Bay has also found that playing left field at Fenway is going to be easier than in Pittsburgh or in other expansive National League ballparks.

And he'll find that the Sox can win in many ways. Last night's win, in which Boston stroked 14 hits, had a completely different feel than Friday's 2-1, 12th-inning walkoff victory, in which the Sox struggled against Oakland's All-Star starter, Justin Duchscherer. Last night, the A's offered up Eveland, who was crushed for eight hits and nine runs over two-plus innings. Almost everything he threw up was tagged, even some of the outs.

Lowrie, who had two hits, drilled a bases-loaded double into the right-field corner in the third. Lowell had led off the inning with a double to right-center, Bay walked, and J.D. Drew singled to set up Lowrie, who was Eveland's final batter. The rookie shortstop, who knocked in both Boston runs Friday, has hits in 10 of his last 12 starts.

Boston's first-inning bashing erased a 2-0 deficit against Lester, who surrendered a homer to Emil Brown after Ryan Sweeney's leadoff single.

Lester struggled to find his release point early on and left balls up to Frank Thomas and Mark Ellis, both of whom singled. Lester was able to escape further damage by getting Carlos Gonzalez to ground into a double play.

Lester, who has produced 14 quality starts in 23 outings, settled down nicely with a big lead and challenged the weak A's lineup. He was coming off two excellent outings - a 9-2 home win over the Yankees July 27 in which he allowed two runs over seven innings, and a 4-0 win at Seattle July 21, in which he pitched 7 1/3 scoreless innings.

Lester, who improved to 10-3 with a 3.14 ERA after last night's seven-inning performance, has thrown at least 100 pitches in each of his last five starts and six of his last seven, but he doesn't appear to be worn out by it.

After the tough first inning, Lester allowed only a second-inning walk to Bobby Crosby, a third-inning single to Thomas with two outs, a fifth-inning single to Kurt Suzuki with two outs, and a seventh-inning single to Jack Hannahan, who was wiped out on a double play.

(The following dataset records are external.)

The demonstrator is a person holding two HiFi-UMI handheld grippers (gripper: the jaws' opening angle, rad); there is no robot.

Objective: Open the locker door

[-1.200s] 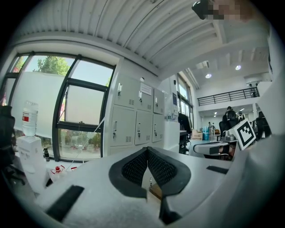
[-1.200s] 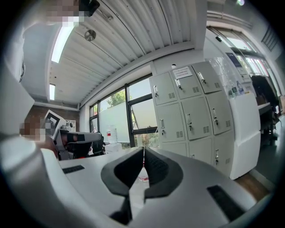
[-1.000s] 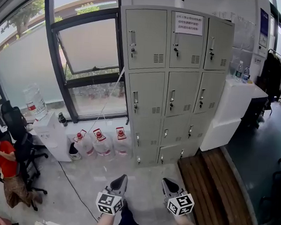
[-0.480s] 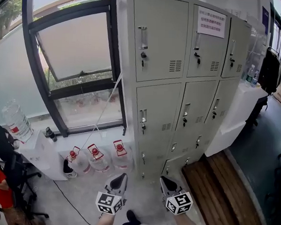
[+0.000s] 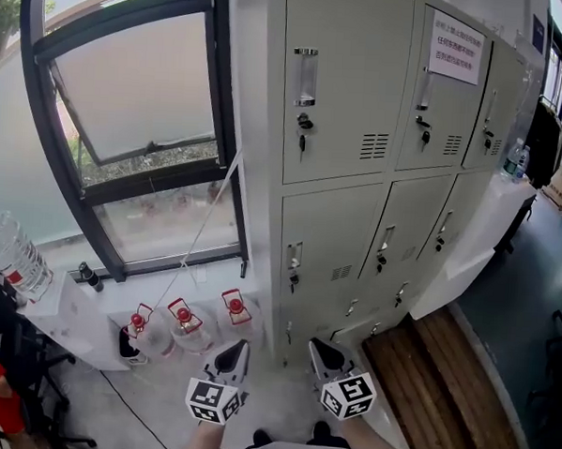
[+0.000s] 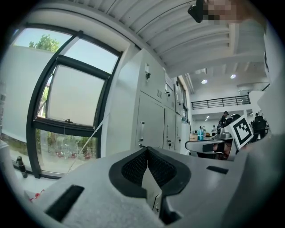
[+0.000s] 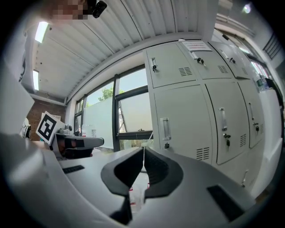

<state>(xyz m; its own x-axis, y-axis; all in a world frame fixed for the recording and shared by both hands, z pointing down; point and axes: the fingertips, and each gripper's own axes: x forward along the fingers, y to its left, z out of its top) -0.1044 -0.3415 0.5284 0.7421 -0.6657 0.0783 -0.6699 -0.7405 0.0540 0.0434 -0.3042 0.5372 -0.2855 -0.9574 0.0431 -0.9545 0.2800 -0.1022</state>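
Note:
A bank of pale grey metal lockers (image 5: pixel 377 177) stands in front of me, all doors closed. The top-left door (image 5: pixel 350 82) has a vertical handle (image 5: pixel 306 77) with a key below it. Both grippers are held low, short of the lockers and touching nothing. My left gripper (image 5: pixel 237 350) is shut and empty; in the left gripper view its pads meet (image 6: pixel 147 151) with the lockers (image 6: pixel 151 120) beyond. My right gripper (image 5: pixel 320 348) is shut and empty too. In the right gripper view its tips (image 7: pixel 143 151) point toward a door handle (image 7: pixel 165 129).
A tilted-open window (image 5: pixel 146 118) with a dark frame sits left of the lockers, with a white cord (image 5: pixel 201 233) hanging across it. Water jugs (image 5: pixel 184 322) stand on the floor below. A wooden platform (image 5: pixel 424 367) and a white counter (image 5: pixel 477 248) lie to the right.
The head view has moved closer to the lockers, which now fill more of it. Both grippers stay low and shut, in about the same place in the view.

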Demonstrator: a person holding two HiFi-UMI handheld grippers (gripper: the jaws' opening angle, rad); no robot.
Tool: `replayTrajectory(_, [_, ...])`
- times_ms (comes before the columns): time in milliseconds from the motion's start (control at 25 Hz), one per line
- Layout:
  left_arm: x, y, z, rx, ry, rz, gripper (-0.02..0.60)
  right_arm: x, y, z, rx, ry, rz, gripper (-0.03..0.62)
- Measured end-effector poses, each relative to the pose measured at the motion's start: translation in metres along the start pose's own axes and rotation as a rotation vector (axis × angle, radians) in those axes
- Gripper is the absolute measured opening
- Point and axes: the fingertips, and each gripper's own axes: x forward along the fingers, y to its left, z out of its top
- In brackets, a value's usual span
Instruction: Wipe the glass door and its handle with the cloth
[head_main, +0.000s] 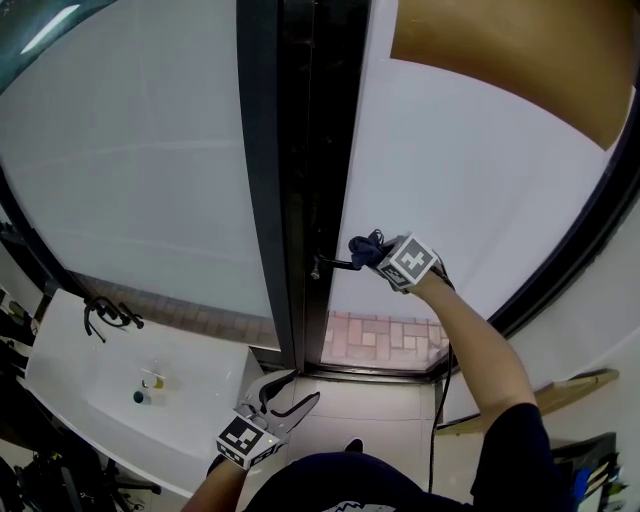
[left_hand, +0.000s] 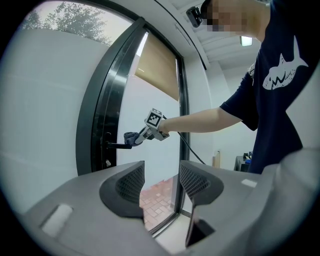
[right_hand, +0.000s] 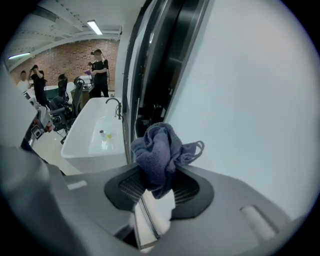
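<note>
Frosted glass fills most of the scene: the glass door stands in a dark frame, with a brown blind across its upper corner. A clear strip at its foot shows brick paving outside. A second frosted pane lies on the other side of the frame.

Handle: a dark lever handle projects from the frame across the face of the door, roughly level.

Right gripper: held out at arm's length and raised to handle height. Its jaws are clamped on a bunched blue-grey cloth, which bulges out beyond the jaw tips. In the head view and the left gripper view the cloth sits at the free end of the handle, apparently against it and close to the glass. The marker cube faces back toward the person.

Left gripper: held low near the person's waist, well apart from the door, pointing toward it. Its jaws stand parted with nothing between them; only the door's lower edge and the paving show through the gap.

Surroundings: a white basin with a dark tap stands to the person's left, beside the frosted pane. Two small items rest in the basin, too small to identify. Several people stand at the far end of the room before a brick wall.
</note>
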Motion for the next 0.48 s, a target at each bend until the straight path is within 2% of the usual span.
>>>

"I had a rough first inning and guys come out and swing the bat really well," Lester said. "It was nice to have a break between innings and then come out and have a nice cushion."

The Sox, who have spent the last 16 days in second place, certainly needed to keep winning because the third-place Yankees finally slowed down the Angels with an 8-2 win earlier in the day, and the Rays remained three games ahead of Boston by beating the Tigers, 9-3.

The Ramírez deal, coupled with playing the weaker A's, has now produced a pair of wins and pointed the Sox in the right direction before they wrap up their series with Oakland today and embark on a seven-game road trip (three in Kansas City and four in Chicago) tomorrow night.

So far, Bay's new life with the Sox isn't much different from his old life as a Pirate.

"It's the same game when the game starts," said Bay. "It's what I've done my entire life."